**REQUIRED WORK:**
Would you return the data below exactly as it stands, with every picture left out?

Segment Start: COLLECTED MATERIAL

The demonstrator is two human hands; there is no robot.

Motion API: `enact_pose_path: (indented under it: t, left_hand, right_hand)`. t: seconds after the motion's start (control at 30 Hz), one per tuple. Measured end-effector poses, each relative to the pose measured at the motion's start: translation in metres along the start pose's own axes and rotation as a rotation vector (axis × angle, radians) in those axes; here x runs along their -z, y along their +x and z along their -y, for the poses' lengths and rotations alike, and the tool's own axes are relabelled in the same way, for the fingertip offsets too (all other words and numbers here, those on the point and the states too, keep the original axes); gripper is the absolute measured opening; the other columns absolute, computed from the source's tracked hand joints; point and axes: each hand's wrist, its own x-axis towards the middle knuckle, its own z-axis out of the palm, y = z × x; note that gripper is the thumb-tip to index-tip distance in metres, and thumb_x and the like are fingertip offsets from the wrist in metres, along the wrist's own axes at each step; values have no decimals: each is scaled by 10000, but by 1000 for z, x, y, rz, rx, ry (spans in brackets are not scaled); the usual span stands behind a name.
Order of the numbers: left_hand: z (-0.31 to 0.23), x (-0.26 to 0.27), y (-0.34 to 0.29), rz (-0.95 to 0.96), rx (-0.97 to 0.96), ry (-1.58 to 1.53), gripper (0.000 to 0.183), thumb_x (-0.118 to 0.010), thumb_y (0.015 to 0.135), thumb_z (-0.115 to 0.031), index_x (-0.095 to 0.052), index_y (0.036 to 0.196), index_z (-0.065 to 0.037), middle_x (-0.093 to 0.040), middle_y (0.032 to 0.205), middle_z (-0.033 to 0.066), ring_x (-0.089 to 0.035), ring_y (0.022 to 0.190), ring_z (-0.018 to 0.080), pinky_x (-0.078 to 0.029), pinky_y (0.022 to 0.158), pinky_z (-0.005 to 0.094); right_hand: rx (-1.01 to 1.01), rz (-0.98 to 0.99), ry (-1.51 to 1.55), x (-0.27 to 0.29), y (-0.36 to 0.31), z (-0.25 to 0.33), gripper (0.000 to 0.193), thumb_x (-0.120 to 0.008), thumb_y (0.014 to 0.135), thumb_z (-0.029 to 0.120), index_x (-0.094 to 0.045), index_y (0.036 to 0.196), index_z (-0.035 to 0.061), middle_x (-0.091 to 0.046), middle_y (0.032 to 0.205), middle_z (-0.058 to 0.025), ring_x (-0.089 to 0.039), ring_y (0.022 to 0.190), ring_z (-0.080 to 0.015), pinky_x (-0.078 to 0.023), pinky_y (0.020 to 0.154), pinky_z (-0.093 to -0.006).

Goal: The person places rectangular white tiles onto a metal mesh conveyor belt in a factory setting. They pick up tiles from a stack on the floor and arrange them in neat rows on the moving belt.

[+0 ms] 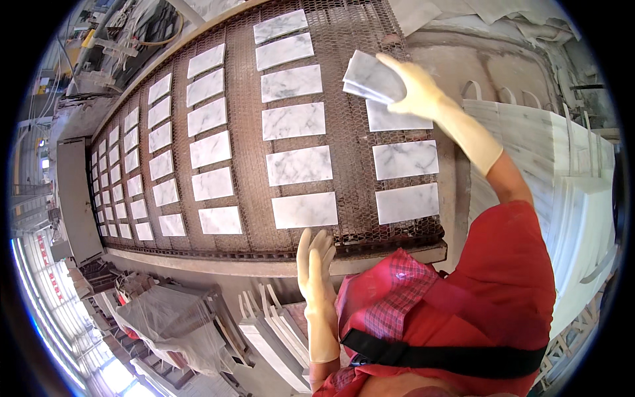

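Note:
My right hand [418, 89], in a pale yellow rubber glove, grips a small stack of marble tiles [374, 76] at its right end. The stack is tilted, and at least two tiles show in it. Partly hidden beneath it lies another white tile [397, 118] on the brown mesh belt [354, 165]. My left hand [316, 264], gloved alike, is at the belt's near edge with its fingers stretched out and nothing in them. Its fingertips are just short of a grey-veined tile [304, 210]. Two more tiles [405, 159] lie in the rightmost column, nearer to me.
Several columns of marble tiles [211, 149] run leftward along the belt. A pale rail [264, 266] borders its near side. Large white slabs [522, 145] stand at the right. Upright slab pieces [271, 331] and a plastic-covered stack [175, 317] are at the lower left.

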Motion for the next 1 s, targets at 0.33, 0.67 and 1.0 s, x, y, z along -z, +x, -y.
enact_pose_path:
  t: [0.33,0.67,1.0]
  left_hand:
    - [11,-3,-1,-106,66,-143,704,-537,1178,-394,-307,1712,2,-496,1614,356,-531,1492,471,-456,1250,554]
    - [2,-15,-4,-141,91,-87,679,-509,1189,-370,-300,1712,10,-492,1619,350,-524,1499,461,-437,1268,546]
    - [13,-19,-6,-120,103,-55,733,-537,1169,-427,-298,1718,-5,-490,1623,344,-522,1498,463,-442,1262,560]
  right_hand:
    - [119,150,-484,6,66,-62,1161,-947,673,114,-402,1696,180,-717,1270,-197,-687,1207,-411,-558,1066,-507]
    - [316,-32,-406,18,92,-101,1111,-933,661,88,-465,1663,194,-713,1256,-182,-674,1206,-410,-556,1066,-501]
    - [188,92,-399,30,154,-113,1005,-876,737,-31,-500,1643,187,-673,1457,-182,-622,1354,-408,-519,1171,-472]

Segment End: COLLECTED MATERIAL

**WRITTEN RESPONSE:**
The demonstrator is two human hands; there is no robot.

Motion API: `enact_pose_path: (indented under it: t, left_hand, right_hand)`. t: seconds after the motion's start (control at 30 Hz), one per tuple. Measured end-effector poses, each relative to the pose measured at the motion's start: translation in metres along the start pose's own axes and rotation as a rotation vector (axis × angle, radians) in those axes; here x runs along their -z, y along their +x and z along their -y, for the poses' lengths and rotations alike, and the tool's own axes are relabelled in the same way, for the fingertip offsets too (all other words and numbers here, those on the point and the states too, keep the original axes); gripper is the absolute measured opening; the other columns absolute, computed from the source's tracked hand joints; point and axes: each hand's wrist, its own x-axis towards the middle knuckle, its own z-axis out of the palm, y = z × x; note that gripper is the thumb-tip to index-tip distance in metres, and thumb_x and the like are fingertip offsets from the wrist in metres, along the wrist's own axes at each step; values have no decimals: each is scaled by 10000, but by 1000 for z, x, y, rz, rx, ry (spans in brackets are not scaled); the usual span stands behind a name.
Order of the numbers: left_hand: z (-0.31 to 0.23), x (-0.26 to 0.27), y (-0.34 to 0.29), rz (-0.95 to 0.96), rx (-0.97 to 0.96), ry (-1.58 to 1.53), gripper (0.000 to 0.183), thumb_x (-0.118 to 0.010), thumb_y (0.015 to 0.135), thumb_z (-0.115 to 0.031), index_x (-0.095 to 0.052), index_y (0.036 to 0.196), index_z (-0.065 to 0.037), middle_x (-0.093 to 0.040), middle_y (0.032 to 0.205), middle_z (-0.033 to 0.066), ring_x (-0.089 to 0.035), ring_y (0.022 to 0.190), ring_z (-0.018 to 0.080), pinky_x (-0.078 to 0.029), pinky_y (0.022 to 0.158), pinky_z (-0.005 to 0.094); right_hand: rx (-1.01 to 1.01), rz (-0.98 to 0.99), ry (-1.51 to 1.55), x (-0.27 to 0.29), y (-0.36 to 0.31), z (-0.25 to 0.33), gripper (0.000 to 0.193), thumb_x (-0.120 to 0.008), thumb_y (0.014 to 0.135), thumb_z (-0.029 to 0.120), index_x (-0.094 to 0.045), index_y (0.036 to 0.196), index_z (-0.035 to 0.061), middle_x (-0.091 to 0.046), middle_y (0.032 to 0.205), middle_z (-0.058 to 0.025), ring_x (-0.089 to 0.039), ring_y (0.022 to 0.190), ring_z (-0.080 to 0.015), pinky_x (-0.078 to 0.023), pinky_y (0.020 to 0.154), pinky_z (-0.093 to -0.006).

Goal: The person places rectangular white tiles onto a metal mesh conveyor belt in a factory setting. They pick up tiles from a stack on the floor and arrange them in neat rows on the moving belt.

[+0 ms] 

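Note:
My right hand [418, 89], in a pale yellow rubber glove, grips a small stack of marble tiles [374, 76] at its right end. The stack is tilted, and at least two tiles show in it. Partly hidden beneath it lies another white tile [397, 118] on the brown mesh belt [354, 165]. My left hand [316, 264], gloved alike, is at the belt's near edge with its fingers stretched out and nothing in them. Its fingertips are just short of a grey-veined tile [304, 210]. Two more tiles [405, 159] lie in the rightmost column, nearer to me.
Several columns of marble tiles [211, 149] run leftward along the belt. A pale rail [264, 266] borders its near side. Large white slabs [522, 145] stand at the right. Upright slab pieces [271, 331] and a plastic-covered stack [175, 317] are at the lower left.
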
Motion for the next 1 s, targets at 0.33, 0.67 and 1.0 s, x, y, z along -z, +x, -y.
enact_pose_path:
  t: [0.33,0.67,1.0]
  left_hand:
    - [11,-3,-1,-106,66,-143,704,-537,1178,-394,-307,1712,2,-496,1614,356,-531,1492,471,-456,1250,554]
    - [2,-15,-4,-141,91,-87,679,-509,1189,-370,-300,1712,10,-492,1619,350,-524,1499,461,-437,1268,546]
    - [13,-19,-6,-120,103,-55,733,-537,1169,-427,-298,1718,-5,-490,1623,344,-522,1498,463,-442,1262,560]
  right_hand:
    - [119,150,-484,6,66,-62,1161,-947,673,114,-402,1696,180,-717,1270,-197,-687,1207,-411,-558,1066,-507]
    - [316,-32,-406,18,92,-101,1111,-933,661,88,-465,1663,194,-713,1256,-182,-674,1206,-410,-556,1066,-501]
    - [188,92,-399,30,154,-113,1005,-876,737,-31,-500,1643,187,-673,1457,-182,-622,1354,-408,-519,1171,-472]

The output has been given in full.